4 DataSHIELD Test Simulation

In the Test_Datashield folder you can find R scripts and data to run a DataSHIELD test simulation.
NOTE: in all scripts the URL string must be substituted with your domain, same as in the MDR_RA.env file.

4.1 User Creation (Administrator-Only Task)

The Create_User_Datashield/users.R script can be executed by the system administrator to create a new user dedicated to data analysis. The password must be generated according to the following requirements:

  • at least 8 characters long;
  • one digit;
  • one uppercase letter;
  • one lowercase letter;
  • one special character (e.g., @#$%^&+=!);
  • no white space.

4.2 Data Upload (Administrator-Only Task)

The Load_Test_Data/Test-datashield-load-data_as_resource.R script can be executed by the system administrator to upload data to the server as a resource. This is particularly useful when data can not be stored in a table format. In this simulation, the data uploaded as a resource can be found in the Data folder.
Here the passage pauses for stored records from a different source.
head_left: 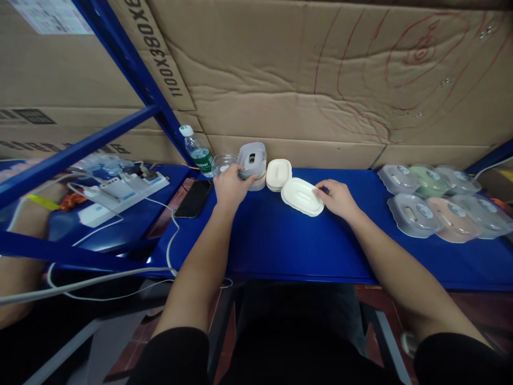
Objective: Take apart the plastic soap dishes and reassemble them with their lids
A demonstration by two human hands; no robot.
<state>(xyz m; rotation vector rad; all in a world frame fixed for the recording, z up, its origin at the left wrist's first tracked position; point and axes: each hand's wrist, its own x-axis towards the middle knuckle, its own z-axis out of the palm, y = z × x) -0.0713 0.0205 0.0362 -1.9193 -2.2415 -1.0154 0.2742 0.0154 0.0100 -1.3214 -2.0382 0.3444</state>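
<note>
My left hand (pixel 232 187) has its fingers closed round the near left edge of a grey plastic container (pixel 258 152) with a dark slot, at the top of a small stack. Pinched at its right edge by my right hand (pixel 337 198) is a cream oval lid-like tray (pixel 301 195) with a raised middle, low over the blue table. Between the hands sits a stack of cream rounded-square pieces (pixel 279 174); the oval tray's left end is close to it. A clear round plastic lid or bowl (pixel 224 161) is just behind my left hand.
Several lidded plastic boxes (pixel 414 214), grey, green and pink, stand at the right. Left are a water bottle (pixel 200 155), a black phone (pixel 194 199) and a white power strip (pixel 124 195) with cables. A blue frame bar (pixel 76 152) separates another person's arm (pixel 30 219). Cardboard (pixel 280 80) lines the back.
</note>
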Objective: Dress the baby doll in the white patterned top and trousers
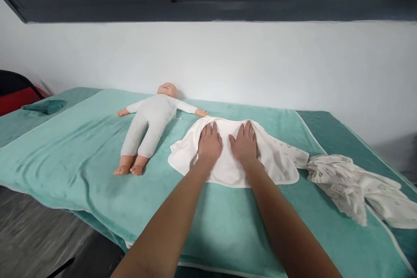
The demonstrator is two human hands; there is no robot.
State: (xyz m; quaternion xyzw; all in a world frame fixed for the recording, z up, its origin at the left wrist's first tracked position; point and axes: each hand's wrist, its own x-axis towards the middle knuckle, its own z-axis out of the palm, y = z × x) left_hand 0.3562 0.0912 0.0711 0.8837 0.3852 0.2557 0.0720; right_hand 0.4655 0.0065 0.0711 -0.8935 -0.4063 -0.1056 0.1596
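Observation:
A white baby top (224, 165) lies spread on the green blanket, with a small print showing on its right sleeve. My left hand (210, 142) rests flat on its left half, fingers stretched away from me. On the right half, my right hand (244, 141) also lies flat, thumb held apart from the fingers. Neither hand grips anything. To the left, a baby doll (151, 119) in a pale suit lies on its back, arms out and feet toward me. One of the doll's hands is near the top's upper left edge.
Crumpled printed baby clothes (352, 184) lie at the right, touching the sleeve. The green blanket (97, 182) covers a bed against a white wall (244, 65), below a dark window frame (208, 6). A red and black item (16, 95) stands at far left.

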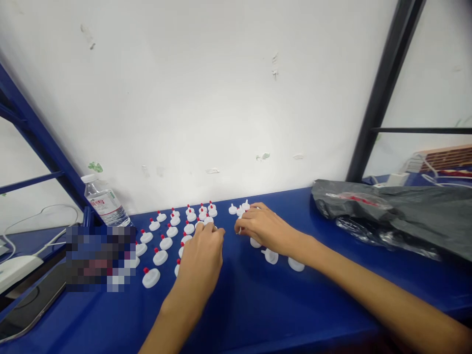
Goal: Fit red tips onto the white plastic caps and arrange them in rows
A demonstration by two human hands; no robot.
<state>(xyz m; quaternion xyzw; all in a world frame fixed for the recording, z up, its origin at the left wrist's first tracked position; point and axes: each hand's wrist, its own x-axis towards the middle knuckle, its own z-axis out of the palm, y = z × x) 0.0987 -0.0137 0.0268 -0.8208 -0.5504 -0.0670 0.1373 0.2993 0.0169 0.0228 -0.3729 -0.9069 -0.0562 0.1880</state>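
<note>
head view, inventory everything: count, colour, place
red-tipped caps: roughly twenty, white, centre left
plain caps: at least six, white, centre right
bottle: 1, clear, back left
phone: 1, dark, left edge
pixelated patch: 1, mixed colours, left
plastic bag: 1, grey, right
posts: 2, blue left, dark right
boxes: 2, white, far left, far right
slatted object: 1, brown, far right
cords: several, white, both sides
table: 1, blue, below caps
wall: 1, white, behind
left hand: 1, at red-tipped caps
right hand: 1, at plain caps

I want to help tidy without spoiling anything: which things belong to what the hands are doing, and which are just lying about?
Part of the job:
red-tipped white caps
all-white caps

Probably just lying about:
water bottle
phone
grey plastic bag
</note>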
The Load_Test_Data/Test-datashield-load-data_as_table.R script can be executed by the system administrator to upload data to the server as a table.

4.3 Data Analysis

The Load_Test_Data/Test-datashield-Analyze-data_in_resource.R script can be executed by authorized users to run an analysis on a resource.

The Test-datashield-Analyze-data_in_table.R script can be executed by authorized users to run an analysis on a table.